Remember, that if you have 4 receivers you get X, Y, Z and T of the
source, and in this case T will be the phase-drift of the rocket. So, if
logged with sufficient precision, the stability of the on-board clock
may not become as important as the fact that it is there and has
reasonably good phase-noise.
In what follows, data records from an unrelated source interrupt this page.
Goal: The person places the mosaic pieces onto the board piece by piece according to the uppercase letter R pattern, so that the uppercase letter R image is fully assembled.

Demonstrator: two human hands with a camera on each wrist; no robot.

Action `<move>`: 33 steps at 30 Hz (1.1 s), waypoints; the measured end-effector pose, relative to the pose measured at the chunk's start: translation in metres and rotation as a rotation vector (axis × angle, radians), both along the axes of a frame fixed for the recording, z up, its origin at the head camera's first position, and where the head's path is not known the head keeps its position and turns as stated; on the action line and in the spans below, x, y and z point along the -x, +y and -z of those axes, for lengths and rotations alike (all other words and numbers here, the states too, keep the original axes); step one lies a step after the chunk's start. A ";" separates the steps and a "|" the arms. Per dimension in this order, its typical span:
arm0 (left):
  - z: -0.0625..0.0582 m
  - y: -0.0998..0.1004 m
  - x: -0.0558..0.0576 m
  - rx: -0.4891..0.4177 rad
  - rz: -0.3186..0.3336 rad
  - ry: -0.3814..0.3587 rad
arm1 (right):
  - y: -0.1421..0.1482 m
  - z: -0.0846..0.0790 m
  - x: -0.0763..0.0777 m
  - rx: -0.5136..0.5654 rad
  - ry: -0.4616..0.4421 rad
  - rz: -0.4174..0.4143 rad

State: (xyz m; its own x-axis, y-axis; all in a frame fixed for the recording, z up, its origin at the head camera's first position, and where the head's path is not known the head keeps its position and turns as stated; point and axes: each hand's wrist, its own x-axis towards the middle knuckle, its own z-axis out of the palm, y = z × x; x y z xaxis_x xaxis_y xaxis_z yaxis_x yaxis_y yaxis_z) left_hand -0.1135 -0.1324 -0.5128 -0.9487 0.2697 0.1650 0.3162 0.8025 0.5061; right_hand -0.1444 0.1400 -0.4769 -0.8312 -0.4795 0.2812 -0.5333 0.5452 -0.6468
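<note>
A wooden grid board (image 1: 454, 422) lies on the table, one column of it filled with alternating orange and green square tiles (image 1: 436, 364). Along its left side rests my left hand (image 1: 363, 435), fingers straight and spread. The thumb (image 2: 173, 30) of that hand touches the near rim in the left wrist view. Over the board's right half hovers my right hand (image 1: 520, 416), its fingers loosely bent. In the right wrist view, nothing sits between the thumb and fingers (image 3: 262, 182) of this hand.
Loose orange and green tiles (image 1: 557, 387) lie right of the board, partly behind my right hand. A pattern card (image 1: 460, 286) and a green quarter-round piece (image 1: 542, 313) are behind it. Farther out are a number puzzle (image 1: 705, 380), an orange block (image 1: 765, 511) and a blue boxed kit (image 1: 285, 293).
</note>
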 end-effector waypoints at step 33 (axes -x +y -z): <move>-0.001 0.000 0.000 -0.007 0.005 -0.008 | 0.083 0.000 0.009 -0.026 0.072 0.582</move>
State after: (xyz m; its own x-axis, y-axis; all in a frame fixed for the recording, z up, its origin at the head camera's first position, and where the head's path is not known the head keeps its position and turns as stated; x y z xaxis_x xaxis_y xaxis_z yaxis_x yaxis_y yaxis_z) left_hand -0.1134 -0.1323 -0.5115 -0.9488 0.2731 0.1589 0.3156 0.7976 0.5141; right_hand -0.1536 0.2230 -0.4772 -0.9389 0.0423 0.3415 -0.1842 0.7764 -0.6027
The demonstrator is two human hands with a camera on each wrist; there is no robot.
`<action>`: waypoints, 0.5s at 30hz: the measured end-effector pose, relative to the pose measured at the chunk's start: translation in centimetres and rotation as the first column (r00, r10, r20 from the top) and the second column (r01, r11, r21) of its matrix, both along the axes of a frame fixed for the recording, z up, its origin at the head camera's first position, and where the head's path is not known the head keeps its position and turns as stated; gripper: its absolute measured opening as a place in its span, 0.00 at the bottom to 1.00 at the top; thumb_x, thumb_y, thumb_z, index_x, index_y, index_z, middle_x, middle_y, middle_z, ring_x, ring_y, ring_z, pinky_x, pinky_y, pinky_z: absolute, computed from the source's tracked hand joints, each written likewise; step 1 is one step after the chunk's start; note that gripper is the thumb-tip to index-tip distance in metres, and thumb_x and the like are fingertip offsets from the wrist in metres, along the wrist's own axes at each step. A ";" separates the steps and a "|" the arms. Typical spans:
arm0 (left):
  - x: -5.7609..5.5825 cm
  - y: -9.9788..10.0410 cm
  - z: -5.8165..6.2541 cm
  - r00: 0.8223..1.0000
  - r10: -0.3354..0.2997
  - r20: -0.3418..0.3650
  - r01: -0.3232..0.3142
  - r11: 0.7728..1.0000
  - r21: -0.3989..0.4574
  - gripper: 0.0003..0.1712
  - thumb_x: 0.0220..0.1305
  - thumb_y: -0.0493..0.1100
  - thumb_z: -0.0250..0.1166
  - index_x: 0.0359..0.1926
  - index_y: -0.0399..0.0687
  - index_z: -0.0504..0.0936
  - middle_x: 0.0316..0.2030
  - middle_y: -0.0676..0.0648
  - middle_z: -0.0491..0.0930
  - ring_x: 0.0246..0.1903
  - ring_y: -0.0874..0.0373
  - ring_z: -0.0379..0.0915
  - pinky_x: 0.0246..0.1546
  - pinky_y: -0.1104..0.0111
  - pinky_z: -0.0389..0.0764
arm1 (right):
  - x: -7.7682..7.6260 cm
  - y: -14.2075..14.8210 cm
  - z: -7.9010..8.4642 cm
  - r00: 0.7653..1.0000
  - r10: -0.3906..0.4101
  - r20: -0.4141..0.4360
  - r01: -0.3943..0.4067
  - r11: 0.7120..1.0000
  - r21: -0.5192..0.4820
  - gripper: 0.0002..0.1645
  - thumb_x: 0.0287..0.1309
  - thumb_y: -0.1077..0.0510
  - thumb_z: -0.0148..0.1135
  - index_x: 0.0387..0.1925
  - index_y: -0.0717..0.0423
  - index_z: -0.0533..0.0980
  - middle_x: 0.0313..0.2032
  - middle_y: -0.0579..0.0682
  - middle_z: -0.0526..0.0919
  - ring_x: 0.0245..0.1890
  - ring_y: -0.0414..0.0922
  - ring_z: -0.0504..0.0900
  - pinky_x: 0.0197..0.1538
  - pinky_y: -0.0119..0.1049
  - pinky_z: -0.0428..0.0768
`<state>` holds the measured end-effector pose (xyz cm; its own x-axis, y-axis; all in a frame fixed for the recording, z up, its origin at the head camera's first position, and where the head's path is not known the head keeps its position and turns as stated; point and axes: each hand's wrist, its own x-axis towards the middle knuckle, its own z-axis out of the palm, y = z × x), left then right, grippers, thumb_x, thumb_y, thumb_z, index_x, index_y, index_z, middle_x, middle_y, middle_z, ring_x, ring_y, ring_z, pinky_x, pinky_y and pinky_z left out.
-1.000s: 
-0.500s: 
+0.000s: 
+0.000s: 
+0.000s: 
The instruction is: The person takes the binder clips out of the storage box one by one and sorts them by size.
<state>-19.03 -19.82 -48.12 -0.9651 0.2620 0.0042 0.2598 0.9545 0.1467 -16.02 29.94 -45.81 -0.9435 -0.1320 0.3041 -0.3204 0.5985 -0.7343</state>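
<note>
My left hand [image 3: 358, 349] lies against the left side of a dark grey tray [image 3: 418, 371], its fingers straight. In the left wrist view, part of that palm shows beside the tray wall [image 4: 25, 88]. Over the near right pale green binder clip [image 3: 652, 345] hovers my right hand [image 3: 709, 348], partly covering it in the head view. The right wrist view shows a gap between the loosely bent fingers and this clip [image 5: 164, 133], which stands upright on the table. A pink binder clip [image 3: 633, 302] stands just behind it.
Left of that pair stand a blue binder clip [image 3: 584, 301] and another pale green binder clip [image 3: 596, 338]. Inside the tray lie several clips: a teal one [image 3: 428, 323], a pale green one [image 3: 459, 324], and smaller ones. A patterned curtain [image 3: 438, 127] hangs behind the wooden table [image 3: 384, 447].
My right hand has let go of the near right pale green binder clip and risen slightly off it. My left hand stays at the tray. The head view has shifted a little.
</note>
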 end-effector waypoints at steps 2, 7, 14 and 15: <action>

That however, might be an issue for
sounding-rockets, but can be addressed to some degree by mounting.
Cheers,
Magnus
On 03/28/2015 01:25 PM, Peter Reilley wrote:
Some crystal oscillators specify their sensitivity to G forces.
Here is one:
http://www.abracon.com/Precisiontiming/AOCJYR-24.576MHz-M6069LF.pdf
Available here:
http://www.digikey.com/product-detail/en/AOCJYR-24.576MHZ-M6069LF/535-12627-
1-ND/4989033
Others specify shock and vibration limits but say nothing about
frequency stability.
Pete.
-----Original Message-----
From: time-nuts [mailto:time-nuts-boun...@febo.com] On Behalf Of Chris
Albertson
Sent: Friday, March 27, 2015 9:55 PM
To: Discussion of precise time and frequency measurement
Subject: Re: [time-nuts] Need advice for multilateration setup
On Fri, Mar 27, 2015 at 10:29 AM, Chuck Harris <cfhar...@erols.com> wrote:
The biggest problem I see is the crystal oscillator in the rocket is
going to notice the G forces during acceleration in a pretty big way.
But all of the ground stations will see the same frequency shift on the
rocket's transmitter. I think this can be backed out in processing.
Someone needs to write the equations and post them here.